What the task asks: Show all the lines in the data below that include the word "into".

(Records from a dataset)
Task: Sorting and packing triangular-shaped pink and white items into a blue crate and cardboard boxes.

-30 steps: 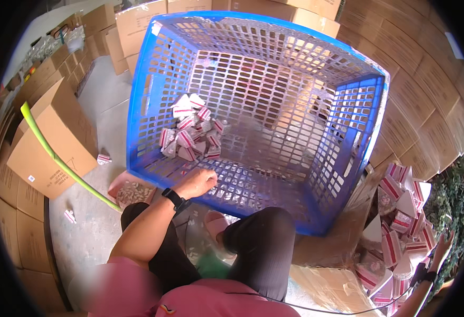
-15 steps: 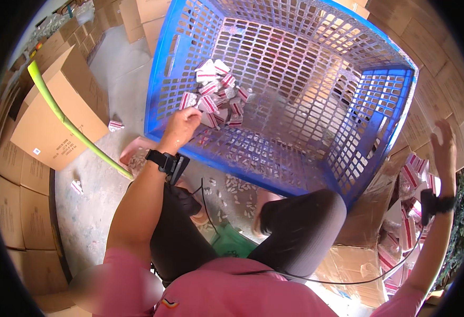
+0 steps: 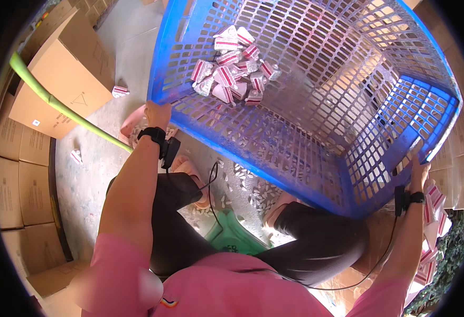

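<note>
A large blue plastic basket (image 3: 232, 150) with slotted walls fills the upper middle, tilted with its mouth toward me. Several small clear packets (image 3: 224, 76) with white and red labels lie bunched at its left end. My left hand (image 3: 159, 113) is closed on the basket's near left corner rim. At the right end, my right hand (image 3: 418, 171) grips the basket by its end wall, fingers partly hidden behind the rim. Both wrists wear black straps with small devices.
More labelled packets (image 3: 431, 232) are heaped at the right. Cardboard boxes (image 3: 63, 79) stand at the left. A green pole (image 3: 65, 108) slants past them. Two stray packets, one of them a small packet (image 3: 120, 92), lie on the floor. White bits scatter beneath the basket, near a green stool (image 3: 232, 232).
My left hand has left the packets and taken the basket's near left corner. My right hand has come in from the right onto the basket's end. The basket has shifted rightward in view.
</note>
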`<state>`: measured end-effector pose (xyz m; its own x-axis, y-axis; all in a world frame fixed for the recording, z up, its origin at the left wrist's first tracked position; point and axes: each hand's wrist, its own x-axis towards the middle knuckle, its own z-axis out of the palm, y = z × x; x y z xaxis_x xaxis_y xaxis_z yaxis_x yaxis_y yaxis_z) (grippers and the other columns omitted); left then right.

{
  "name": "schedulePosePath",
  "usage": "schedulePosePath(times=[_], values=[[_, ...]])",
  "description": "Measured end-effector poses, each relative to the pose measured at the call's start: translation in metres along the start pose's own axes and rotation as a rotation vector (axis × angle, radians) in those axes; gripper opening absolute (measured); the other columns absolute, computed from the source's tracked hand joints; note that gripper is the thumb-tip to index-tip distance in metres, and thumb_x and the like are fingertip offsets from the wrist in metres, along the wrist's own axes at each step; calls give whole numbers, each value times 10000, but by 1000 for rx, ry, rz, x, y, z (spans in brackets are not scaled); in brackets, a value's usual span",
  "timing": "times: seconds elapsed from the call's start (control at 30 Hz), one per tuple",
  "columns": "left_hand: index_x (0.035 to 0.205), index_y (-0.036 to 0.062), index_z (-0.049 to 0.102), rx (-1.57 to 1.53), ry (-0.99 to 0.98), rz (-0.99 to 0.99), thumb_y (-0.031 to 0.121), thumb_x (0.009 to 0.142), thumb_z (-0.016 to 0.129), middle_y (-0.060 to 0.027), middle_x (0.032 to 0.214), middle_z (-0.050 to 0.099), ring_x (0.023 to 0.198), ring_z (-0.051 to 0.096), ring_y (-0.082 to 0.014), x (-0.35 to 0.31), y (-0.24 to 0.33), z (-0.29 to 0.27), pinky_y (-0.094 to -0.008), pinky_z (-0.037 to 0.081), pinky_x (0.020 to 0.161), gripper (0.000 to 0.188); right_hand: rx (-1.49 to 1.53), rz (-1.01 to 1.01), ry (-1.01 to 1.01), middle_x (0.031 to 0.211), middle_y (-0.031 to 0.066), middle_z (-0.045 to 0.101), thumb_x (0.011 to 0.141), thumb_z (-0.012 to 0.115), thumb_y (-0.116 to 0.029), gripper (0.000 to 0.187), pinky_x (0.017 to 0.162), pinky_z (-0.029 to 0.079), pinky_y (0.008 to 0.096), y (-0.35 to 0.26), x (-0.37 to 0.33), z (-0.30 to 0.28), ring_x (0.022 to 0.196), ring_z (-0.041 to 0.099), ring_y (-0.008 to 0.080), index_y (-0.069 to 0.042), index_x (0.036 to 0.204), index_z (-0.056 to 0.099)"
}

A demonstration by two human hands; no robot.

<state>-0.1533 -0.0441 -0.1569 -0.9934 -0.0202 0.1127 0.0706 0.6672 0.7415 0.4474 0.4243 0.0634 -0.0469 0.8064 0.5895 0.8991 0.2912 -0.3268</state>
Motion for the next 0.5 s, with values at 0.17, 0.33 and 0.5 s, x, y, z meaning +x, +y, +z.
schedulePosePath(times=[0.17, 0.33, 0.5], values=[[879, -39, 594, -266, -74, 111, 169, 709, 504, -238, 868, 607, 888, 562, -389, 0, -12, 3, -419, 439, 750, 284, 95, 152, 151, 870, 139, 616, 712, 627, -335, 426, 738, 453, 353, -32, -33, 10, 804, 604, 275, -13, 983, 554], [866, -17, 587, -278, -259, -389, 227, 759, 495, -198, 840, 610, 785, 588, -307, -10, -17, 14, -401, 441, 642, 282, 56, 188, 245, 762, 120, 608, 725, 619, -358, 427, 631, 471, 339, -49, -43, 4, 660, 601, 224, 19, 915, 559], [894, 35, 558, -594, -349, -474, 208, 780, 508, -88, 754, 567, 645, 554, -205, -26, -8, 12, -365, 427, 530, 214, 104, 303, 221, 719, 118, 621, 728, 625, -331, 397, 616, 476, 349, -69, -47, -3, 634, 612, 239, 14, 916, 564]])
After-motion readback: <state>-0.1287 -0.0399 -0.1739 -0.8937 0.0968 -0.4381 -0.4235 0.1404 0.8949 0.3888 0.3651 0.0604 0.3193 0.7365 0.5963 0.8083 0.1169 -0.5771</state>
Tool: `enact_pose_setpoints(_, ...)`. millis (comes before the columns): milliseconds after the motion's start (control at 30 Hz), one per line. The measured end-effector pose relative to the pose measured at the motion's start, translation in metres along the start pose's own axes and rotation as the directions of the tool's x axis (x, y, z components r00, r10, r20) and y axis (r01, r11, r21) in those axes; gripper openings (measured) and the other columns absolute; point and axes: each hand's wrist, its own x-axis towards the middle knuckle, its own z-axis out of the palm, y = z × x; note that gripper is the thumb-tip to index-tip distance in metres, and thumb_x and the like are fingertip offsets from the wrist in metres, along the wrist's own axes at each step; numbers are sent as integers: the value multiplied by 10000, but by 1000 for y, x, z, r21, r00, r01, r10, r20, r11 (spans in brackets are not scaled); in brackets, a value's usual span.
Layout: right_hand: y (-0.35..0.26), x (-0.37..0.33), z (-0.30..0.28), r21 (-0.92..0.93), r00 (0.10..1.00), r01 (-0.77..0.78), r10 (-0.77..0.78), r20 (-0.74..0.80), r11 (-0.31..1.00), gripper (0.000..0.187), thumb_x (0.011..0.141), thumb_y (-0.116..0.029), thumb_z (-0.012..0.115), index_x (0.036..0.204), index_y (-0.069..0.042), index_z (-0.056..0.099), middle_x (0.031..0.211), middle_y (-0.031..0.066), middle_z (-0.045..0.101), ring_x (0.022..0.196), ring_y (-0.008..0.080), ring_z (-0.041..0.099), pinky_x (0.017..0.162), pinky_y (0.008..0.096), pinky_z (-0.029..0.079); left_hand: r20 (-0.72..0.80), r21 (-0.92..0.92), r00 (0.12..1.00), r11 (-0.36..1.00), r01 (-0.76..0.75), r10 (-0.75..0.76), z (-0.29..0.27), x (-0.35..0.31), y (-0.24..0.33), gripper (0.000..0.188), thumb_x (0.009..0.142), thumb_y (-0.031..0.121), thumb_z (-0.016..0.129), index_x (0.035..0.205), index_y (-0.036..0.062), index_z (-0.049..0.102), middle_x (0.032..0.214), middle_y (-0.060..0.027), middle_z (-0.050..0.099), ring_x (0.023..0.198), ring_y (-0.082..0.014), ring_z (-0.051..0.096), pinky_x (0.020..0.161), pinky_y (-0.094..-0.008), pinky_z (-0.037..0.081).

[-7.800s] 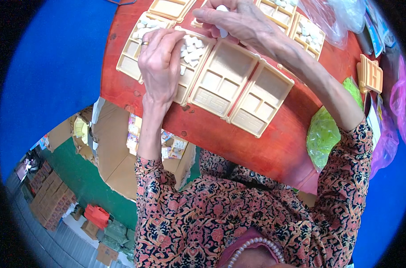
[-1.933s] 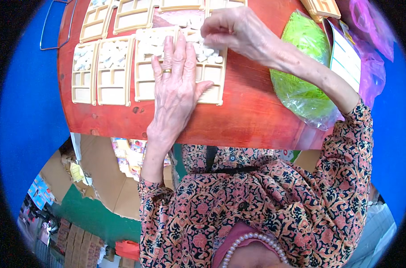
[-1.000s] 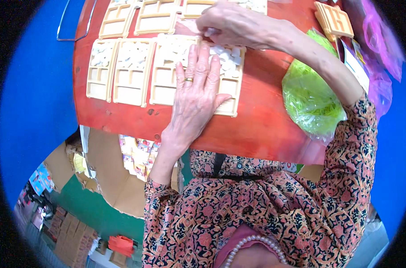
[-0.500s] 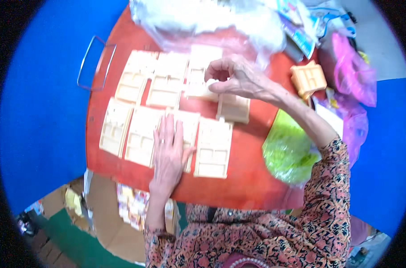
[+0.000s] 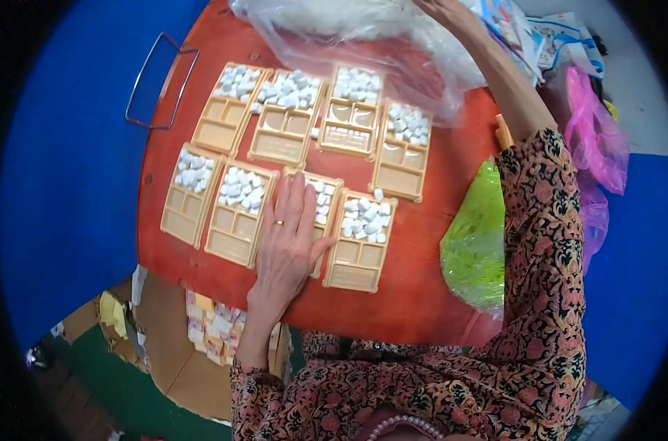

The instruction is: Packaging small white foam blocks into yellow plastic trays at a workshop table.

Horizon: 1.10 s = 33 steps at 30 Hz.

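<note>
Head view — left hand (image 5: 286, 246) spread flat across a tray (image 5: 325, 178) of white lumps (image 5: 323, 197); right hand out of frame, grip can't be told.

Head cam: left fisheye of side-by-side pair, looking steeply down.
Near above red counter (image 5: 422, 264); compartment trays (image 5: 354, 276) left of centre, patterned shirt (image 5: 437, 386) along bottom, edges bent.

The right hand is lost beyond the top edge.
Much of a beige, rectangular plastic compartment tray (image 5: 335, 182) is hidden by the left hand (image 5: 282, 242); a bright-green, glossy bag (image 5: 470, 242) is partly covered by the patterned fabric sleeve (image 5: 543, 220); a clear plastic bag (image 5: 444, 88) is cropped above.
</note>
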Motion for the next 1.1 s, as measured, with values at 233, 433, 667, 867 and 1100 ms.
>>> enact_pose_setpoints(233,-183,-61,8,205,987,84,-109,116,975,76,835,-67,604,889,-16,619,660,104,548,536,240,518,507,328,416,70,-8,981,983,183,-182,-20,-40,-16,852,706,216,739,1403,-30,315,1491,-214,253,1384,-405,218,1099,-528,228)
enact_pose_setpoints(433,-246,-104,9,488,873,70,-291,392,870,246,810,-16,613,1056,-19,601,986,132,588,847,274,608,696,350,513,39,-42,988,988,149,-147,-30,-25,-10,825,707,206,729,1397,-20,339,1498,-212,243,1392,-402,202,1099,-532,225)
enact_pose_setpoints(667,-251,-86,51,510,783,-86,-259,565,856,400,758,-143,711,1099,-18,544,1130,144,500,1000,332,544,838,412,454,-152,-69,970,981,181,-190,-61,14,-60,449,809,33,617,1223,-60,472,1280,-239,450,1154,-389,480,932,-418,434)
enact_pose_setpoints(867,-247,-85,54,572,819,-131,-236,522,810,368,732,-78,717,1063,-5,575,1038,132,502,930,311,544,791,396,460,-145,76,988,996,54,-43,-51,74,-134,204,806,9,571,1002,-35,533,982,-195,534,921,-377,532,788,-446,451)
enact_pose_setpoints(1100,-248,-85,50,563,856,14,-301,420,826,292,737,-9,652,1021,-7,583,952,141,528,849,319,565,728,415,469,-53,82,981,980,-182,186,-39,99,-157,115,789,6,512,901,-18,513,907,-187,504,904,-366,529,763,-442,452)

Exercise answer:
Task: Sorting and packing triangular-shaped pink and white items into a blue crate and cardboard boxes.
The instruction is: Packaging small white foam blocks into yellow plastic trays at a workshop table.

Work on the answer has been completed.